> _PROBLEM REQUIREMENTS_
The lines to copy are those in the records below that hold the word "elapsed".

┌────────

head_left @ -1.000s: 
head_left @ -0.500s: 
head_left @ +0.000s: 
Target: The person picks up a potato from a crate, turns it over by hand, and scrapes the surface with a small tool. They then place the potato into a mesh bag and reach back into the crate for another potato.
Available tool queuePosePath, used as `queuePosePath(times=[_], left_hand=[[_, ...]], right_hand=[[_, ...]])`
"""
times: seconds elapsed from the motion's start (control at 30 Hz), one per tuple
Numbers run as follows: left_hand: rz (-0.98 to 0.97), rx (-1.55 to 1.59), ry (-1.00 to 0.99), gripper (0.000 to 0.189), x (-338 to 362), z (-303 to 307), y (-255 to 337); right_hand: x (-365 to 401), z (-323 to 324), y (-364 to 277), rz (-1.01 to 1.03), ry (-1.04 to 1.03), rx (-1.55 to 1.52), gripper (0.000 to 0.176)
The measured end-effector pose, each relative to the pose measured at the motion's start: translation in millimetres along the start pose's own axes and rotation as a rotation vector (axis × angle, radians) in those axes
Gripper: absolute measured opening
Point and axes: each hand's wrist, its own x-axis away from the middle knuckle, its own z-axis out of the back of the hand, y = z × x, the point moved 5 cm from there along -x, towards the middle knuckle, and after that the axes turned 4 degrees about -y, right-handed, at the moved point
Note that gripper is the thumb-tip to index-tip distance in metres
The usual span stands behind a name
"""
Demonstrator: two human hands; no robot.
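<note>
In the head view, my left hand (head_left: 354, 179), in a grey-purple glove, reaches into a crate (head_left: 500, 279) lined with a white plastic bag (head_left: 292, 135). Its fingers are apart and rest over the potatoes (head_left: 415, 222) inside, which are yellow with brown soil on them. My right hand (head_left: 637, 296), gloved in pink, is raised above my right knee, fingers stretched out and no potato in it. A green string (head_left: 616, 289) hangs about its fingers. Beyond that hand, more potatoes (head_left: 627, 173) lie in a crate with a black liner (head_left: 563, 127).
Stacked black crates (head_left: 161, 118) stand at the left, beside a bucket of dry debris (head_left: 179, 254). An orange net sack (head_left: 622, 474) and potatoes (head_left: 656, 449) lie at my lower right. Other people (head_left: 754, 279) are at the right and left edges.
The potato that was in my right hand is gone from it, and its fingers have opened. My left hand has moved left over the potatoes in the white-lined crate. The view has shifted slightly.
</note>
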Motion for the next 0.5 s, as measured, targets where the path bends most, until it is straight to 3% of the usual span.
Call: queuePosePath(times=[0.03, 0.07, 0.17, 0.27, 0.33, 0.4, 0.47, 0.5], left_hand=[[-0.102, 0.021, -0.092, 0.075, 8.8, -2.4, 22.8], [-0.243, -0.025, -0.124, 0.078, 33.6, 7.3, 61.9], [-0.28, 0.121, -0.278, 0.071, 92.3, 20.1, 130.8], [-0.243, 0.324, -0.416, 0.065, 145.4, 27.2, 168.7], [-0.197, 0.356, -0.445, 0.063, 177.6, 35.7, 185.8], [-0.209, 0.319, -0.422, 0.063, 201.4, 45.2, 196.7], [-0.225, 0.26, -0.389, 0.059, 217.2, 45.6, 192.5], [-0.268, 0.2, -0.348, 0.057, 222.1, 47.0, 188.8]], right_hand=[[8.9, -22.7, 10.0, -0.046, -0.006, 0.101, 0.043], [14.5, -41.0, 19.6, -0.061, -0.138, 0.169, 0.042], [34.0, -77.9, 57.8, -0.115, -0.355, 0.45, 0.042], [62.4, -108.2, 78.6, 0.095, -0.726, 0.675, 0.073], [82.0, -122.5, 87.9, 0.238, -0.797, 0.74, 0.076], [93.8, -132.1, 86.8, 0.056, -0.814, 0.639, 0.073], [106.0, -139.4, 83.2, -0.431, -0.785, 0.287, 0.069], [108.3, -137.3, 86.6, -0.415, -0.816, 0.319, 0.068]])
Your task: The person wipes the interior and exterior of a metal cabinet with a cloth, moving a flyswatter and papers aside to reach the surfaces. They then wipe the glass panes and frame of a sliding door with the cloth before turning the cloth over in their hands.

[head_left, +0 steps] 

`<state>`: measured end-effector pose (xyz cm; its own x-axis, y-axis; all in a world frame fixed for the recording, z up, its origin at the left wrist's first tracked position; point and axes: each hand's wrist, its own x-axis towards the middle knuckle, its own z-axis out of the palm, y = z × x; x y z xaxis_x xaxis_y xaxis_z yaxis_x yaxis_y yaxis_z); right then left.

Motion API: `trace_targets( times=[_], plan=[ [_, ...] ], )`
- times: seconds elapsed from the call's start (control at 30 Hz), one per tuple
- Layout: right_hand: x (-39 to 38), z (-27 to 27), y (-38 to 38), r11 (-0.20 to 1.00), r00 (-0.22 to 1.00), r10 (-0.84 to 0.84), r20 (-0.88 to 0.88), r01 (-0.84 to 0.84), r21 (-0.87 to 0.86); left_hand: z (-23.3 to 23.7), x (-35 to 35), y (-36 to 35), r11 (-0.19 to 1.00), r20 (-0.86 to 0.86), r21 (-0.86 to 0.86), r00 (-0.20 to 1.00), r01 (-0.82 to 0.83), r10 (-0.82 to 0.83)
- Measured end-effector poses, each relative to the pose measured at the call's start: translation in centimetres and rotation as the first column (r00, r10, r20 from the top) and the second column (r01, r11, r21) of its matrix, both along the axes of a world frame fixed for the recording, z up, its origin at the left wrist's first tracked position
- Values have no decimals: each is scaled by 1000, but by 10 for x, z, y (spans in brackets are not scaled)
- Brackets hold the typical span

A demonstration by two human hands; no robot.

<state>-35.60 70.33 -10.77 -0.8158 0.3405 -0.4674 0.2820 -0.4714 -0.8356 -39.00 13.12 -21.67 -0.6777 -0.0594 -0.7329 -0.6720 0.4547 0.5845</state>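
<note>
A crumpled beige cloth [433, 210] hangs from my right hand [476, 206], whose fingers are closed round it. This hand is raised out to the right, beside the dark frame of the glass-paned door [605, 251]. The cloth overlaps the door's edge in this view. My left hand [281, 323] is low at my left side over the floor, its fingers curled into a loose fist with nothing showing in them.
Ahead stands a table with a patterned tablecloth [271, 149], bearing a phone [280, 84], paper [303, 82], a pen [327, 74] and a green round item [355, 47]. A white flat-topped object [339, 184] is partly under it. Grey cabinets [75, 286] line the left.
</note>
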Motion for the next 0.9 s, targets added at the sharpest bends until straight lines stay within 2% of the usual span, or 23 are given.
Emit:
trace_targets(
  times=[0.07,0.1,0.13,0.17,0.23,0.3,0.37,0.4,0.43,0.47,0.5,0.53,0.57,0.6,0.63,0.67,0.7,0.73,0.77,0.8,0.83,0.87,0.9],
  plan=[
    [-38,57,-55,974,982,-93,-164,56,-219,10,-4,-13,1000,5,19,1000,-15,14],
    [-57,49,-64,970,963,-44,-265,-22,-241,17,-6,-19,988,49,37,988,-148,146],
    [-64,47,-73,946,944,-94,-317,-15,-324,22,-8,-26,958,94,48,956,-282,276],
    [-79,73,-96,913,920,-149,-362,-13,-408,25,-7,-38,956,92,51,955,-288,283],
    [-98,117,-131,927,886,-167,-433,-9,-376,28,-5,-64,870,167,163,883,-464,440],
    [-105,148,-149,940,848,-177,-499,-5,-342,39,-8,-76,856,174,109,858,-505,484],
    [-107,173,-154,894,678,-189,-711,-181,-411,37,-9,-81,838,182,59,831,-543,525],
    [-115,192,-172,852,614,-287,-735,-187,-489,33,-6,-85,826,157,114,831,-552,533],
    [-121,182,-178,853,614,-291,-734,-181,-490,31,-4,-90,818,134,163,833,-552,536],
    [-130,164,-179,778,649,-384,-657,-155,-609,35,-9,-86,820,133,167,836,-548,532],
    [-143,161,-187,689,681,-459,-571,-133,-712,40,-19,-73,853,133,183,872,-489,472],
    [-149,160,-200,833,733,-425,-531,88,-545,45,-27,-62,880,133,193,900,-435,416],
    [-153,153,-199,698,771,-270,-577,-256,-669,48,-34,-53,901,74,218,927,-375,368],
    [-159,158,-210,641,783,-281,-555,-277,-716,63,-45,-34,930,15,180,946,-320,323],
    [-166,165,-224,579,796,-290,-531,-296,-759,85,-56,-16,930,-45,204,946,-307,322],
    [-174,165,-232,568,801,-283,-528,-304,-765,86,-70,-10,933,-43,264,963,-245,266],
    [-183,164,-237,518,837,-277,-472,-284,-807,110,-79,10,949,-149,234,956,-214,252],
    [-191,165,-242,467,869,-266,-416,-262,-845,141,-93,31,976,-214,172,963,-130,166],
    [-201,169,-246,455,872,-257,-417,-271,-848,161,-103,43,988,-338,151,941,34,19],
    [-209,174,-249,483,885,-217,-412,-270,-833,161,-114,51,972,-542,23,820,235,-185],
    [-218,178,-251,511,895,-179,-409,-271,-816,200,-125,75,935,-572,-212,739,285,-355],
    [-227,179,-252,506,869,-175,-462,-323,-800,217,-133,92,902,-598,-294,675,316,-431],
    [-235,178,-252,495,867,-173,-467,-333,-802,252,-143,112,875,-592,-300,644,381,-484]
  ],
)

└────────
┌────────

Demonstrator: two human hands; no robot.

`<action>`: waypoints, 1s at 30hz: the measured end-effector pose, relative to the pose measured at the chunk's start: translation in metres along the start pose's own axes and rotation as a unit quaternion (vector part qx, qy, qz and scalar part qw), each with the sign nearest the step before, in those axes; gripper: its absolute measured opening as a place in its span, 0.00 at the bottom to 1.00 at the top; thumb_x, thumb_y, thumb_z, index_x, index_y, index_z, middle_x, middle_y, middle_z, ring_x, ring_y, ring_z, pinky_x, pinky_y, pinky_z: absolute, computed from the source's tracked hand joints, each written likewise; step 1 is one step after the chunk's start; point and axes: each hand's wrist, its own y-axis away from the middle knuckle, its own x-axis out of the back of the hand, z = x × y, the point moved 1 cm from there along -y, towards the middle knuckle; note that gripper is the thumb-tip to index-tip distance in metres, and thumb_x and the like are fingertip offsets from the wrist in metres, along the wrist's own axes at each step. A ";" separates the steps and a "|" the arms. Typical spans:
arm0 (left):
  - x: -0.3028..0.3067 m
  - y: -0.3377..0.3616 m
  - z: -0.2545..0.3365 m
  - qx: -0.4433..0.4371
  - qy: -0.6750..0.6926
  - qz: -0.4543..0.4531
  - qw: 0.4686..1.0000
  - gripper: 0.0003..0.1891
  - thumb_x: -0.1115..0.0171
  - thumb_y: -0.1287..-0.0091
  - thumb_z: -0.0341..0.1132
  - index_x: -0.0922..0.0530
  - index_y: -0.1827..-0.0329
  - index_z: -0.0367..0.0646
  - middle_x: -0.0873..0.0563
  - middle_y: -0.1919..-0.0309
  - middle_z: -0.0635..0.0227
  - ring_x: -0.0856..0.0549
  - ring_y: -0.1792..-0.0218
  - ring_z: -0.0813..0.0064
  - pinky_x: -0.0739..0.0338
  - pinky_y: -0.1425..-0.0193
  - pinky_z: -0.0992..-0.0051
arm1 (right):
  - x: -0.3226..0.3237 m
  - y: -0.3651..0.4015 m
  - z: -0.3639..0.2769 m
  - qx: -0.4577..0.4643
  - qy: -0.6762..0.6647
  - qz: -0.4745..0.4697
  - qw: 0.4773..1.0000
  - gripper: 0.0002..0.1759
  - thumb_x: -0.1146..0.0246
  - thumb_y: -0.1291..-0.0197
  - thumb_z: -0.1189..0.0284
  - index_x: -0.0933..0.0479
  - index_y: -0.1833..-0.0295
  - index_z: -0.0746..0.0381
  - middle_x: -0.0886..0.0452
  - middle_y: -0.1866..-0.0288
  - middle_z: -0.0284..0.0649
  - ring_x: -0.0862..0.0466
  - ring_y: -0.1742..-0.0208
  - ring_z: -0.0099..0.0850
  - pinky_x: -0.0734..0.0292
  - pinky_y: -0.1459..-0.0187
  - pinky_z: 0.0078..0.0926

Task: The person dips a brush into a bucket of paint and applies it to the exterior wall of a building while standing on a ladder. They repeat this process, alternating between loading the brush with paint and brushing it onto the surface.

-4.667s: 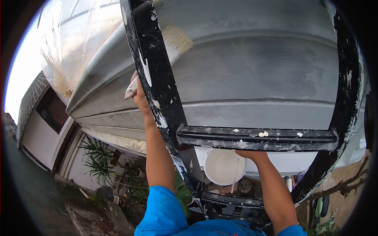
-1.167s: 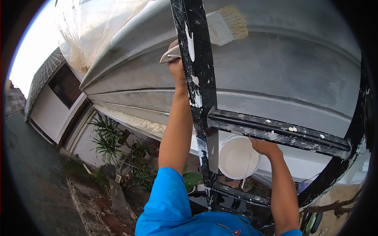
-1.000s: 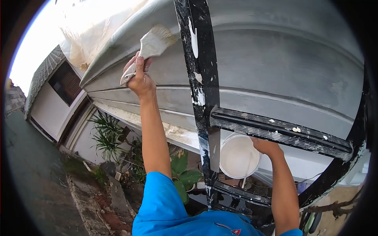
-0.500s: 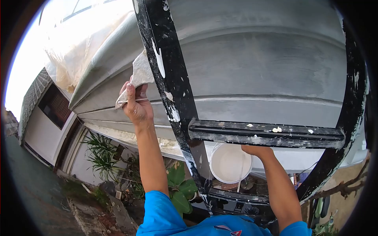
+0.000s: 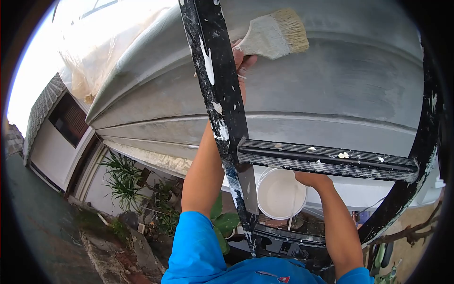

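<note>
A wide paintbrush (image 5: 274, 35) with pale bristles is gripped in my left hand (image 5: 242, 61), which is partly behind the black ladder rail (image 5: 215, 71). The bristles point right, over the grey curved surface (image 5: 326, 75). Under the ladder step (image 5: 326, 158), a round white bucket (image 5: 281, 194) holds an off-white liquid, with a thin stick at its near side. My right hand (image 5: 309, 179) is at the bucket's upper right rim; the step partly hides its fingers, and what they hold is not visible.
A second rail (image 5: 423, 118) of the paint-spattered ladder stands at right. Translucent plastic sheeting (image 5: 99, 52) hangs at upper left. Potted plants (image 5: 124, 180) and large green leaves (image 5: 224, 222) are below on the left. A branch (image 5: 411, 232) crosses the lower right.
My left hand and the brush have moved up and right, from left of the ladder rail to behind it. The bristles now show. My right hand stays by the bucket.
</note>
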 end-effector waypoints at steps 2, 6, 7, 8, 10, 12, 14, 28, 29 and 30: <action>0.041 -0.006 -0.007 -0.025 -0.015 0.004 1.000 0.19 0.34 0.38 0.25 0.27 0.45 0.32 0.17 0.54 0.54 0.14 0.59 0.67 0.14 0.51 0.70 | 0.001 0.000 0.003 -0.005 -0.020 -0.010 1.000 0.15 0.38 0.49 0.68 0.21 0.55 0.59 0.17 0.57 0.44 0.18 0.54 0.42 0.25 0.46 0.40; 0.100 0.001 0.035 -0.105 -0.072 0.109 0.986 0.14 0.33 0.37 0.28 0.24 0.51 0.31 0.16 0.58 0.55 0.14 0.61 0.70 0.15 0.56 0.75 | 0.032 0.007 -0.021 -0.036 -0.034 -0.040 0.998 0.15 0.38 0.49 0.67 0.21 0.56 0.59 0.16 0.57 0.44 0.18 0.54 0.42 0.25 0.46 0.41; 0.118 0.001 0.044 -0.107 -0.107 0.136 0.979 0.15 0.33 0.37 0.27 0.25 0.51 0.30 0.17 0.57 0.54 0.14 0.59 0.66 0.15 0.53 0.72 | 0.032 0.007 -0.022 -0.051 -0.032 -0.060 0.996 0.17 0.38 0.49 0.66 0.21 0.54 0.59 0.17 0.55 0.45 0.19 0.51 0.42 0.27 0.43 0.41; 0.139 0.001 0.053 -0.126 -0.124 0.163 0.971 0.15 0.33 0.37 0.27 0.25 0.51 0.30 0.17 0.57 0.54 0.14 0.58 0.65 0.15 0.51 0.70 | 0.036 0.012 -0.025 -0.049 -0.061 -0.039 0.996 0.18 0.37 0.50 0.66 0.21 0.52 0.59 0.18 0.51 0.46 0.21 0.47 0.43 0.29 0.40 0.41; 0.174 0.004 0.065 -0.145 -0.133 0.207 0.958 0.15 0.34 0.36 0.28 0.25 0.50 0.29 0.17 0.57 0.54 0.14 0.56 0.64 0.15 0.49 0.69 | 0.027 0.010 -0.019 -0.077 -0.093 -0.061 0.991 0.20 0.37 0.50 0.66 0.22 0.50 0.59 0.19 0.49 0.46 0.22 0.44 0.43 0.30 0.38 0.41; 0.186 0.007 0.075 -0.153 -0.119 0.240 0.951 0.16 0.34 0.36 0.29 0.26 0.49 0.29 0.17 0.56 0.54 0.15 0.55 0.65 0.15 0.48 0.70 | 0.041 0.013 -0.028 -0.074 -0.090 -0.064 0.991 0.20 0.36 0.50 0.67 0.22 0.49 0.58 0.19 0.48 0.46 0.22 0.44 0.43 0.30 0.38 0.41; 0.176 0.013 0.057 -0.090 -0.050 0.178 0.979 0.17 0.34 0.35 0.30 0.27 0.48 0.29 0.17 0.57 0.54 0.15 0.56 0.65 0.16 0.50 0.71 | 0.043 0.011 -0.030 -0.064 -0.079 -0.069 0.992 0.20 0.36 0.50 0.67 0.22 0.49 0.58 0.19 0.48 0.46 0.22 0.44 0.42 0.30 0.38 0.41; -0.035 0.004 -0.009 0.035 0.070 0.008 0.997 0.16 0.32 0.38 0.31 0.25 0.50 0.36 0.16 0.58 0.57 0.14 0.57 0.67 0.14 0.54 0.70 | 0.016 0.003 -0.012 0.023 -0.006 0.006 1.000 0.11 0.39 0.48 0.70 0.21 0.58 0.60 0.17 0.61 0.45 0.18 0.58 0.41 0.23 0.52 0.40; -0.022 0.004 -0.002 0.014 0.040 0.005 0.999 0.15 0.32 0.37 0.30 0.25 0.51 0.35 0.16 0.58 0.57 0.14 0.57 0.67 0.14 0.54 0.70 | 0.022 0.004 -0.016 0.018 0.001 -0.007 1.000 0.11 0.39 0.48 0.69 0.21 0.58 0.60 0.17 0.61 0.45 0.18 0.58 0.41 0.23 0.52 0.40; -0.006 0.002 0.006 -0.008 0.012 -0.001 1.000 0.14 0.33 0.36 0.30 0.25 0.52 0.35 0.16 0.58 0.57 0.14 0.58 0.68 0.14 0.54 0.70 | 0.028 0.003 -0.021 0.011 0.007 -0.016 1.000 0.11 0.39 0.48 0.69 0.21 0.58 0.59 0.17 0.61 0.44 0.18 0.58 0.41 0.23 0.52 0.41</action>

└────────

> _TASK SOLUTION_
times: seconds elapsed from the motion's start (control at 30 Hz), one per tuple
- times: seconds elapsed from the call's start (control at 30 Hz), one per tuple

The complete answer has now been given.